Think about your company. If you listed the top three major expenditures, what would they be?  Chances are that Human Resources (HR) expense is in your top three expenditures and is probably number one.  Notice that I said HR expense, not payroll expense.  There is a big difference.  HR expense not only includes salaries, but also employee incentives and benefits, vacation accrual, taxes, training, workers’ compensation, equipment and supplies, and more. All of which needs to be considered when measuring the true HR cost to the organization.  Knowing that, HR (not payroll) is now probably on your top three major expenditures list.

 

Why is HR not in your audit plan? 

Here is one tell-tale reason. HR risk typically has not been a focal point for internal audit leaders or audit plans.  In a 2003 global auditing survey conducted by The Institute of Internal Auditors (IIA), internal audit professionals were asked to rate the importance of HR audit projects in the overall audit plan: 36 percent of respondents said HR audits were a low priority, 43 percent said they were moderately important, and only 21 percent rated them very important.

 

What are some of the other reasons for not including HR in the audit plan? Many companies completely overlook the total, true cost of each employee when developing their audit plan.

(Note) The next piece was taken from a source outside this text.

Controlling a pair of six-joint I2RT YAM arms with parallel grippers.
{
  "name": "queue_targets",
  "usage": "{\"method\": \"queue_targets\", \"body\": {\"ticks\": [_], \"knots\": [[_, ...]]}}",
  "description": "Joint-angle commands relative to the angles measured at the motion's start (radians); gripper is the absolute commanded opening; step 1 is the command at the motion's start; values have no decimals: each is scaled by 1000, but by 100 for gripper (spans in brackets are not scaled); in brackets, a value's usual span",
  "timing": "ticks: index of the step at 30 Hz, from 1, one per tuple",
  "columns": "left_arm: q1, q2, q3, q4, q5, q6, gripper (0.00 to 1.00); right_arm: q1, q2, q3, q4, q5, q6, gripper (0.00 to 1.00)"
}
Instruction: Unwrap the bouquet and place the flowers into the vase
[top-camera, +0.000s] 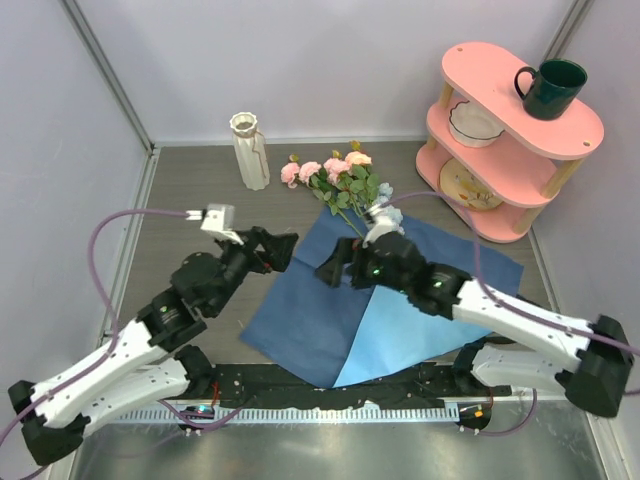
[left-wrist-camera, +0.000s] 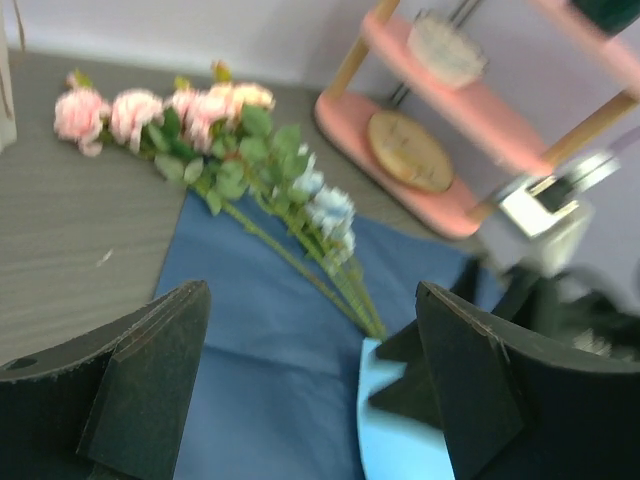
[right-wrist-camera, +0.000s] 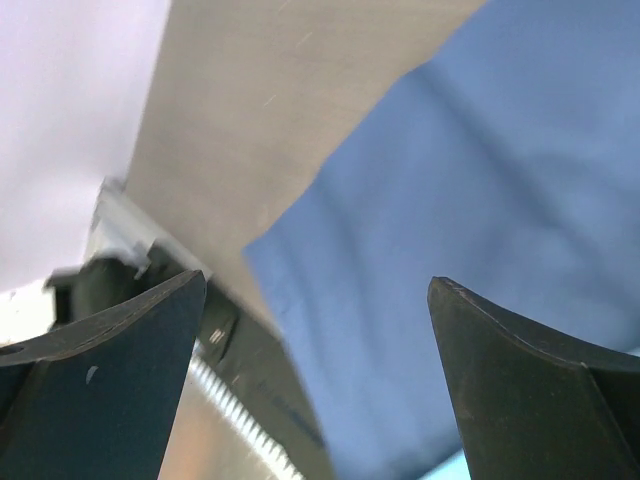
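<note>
White-and-black arms (top-camera: 100, 370), purple cables (top-camera: 140, 213)

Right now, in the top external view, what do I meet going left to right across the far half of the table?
vase → flowers → white bowl → dark green mug

Overhead camera looks down; both wrist cameras share the blue paper (top-camera: 305, 305).

No legible lettering, label, brand or number — neither on vase (top-camera: 250, 152), mug (top-camera: 552, 88) nor pink shelf (top-camera: 500, 62).
</note>
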Motion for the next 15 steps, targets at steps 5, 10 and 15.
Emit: {"method": "queue_targets", "body": {"ticks": [5, 10, 15], "knots": [[8, 366, -34, 32, 115, -153, 85, -310, -238, -48, -480, 315, -190, 100], [18, 575, -54, 204, 261, -236, 76, -492, -191, -65, -479, 222, -207, 100], [21, 775, -74, 352, 379, -253, 73, -570, -63, -45, -433, 4, -216, 100]]}}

They may conduct payroll audits, but they often do not look at HR costs from a comprehensive perspective, which is essential to truly understand and favorably impact employee costs.  This is true for about 90 percent of the people reading this article.  If this does not apply to you, I want to congratulate you because you are in a very small group.

 

Another common reason for not addressing HR in the audit plan lies with executives and HR professionals themselves.  They do not understand or appreciate the manner or measure to which HR decisions impact the organization’s bottom line.  Alternatively, they do not see internal audit’s involvement as constructive or meaningful.  Now, those of us living out the definition of internal audit in The IIA’s International Standards for the Professional Practice of Internal Auditing know how to bring relevancy and value to an HR audit, but they may not perceive internal audit the same way that we do.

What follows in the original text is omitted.